The next chapter is a short one and looks at security of data as it is loaded into the Hadoop ecosystem, covering both the confidentiality and integrity of the data, but mainly focusing on confidentiality/encryption. The following chapter then covers how client access of data in the Hadoop environment can be performed securely, focusing of course on the edge nodes and how users interact with them, through command line RPC or APIs. From an architecture perspective, I found this chapter particularly helpful as it does a good job of describing the trust boundary that will exist in most deployments and how this should be architected securely.

The last chapter in this section covers Cloudera Hue and to be honest I just skimmed this one as it wasn’t relevant to me.

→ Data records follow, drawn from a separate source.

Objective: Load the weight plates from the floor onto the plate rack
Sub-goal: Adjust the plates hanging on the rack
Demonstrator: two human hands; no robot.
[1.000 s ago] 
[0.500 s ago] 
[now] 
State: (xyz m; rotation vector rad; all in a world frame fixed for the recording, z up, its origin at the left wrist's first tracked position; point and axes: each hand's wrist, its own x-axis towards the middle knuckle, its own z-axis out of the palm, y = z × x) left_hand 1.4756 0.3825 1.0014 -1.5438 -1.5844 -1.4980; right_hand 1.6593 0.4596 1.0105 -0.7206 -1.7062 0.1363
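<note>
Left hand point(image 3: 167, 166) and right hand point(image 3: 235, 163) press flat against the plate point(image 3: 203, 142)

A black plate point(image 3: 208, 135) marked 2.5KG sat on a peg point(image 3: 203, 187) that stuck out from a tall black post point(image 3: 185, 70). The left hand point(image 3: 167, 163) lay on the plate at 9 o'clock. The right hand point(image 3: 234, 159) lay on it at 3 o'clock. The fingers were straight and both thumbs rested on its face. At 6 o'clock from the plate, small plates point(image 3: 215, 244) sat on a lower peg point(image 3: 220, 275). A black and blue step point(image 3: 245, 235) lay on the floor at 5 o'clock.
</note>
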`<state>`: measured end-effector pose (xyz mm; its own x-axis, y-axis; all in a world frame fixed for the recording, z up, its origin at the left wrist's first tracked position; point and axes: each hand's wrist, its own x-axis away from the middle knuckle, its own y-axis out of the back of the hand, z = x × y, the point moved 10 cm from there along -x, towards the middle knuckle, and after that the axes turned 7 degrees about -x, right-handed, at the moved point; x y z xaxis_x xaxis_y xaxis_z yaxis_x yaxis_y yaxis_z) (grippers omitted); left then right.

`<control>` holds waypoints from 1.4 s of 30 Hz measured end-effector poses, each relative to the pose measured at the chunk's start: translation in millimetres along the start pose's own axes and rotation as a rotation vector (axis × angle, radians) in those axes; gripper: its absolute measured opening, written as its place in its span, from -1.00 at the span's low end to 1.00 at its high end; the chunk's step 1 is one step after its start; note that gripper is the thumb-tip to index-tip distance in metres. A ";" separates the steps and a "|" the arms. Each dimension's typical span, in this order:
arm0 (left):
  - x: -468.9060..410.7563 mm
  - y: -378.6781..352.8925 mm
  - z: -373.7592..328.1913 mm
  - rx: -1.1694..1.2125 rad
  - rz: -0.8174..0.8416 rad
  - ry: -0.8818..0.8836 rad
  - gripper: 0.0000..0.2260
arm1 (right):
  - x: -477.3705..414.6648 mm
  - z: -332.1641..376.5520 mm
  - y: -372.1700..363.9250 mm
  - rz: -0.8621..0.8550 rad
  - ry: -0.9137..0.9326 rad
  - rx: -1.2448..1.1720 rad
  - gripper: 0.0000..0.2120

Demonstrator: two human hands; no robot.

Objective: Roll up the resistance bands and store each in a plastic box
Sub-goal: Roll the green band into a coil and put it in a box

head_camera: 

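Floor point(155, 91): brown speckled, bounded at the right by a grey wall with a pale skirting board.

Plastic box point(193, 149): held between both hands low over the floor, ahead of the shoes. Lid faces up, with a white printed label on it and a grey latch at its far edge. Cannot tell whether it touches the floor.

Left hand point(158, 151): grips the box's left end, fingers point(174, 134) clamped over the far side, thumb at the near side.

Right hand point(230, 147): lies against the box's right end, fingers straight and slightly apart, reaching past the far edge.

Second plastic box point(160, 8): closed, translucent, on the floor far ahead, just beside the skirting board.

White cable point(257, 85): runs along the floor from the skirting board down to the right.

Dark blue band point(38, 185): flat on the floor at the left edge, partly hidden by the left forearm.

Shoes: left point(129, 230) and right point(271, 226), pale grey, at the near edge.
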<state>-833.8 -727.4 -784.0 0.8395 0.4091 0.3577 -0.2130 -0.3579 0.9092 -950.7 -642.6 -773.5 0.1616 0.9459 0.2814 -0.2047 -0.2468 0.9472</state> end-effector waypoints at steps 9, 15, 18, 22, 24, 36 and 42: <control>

The final section of the book covers some use cases nicely, outlining scenarios with business and security requirements, before walking through how to architect and configure the right mix of controls to meet the requirements. For me I would have loved more examples here as this is more at the level I’m working at, rather than the technical configuration. But still, great to see it presented in this way.

Overall, this was a great book that to be fair goes into a lot more depth in terms of technical configuration settings than I needed. This can make it a tough read if you’re just looking for the high level, however, if you’re setting up a Hadoop cluster then this should be your go-to book.

However, it also works great at the level I was looking for as it’s got a strong focus on architecture considerations and puts the security functionality into context rather than just explaining the feature sets available. You just may need to skim some of the more detailed sections like I did!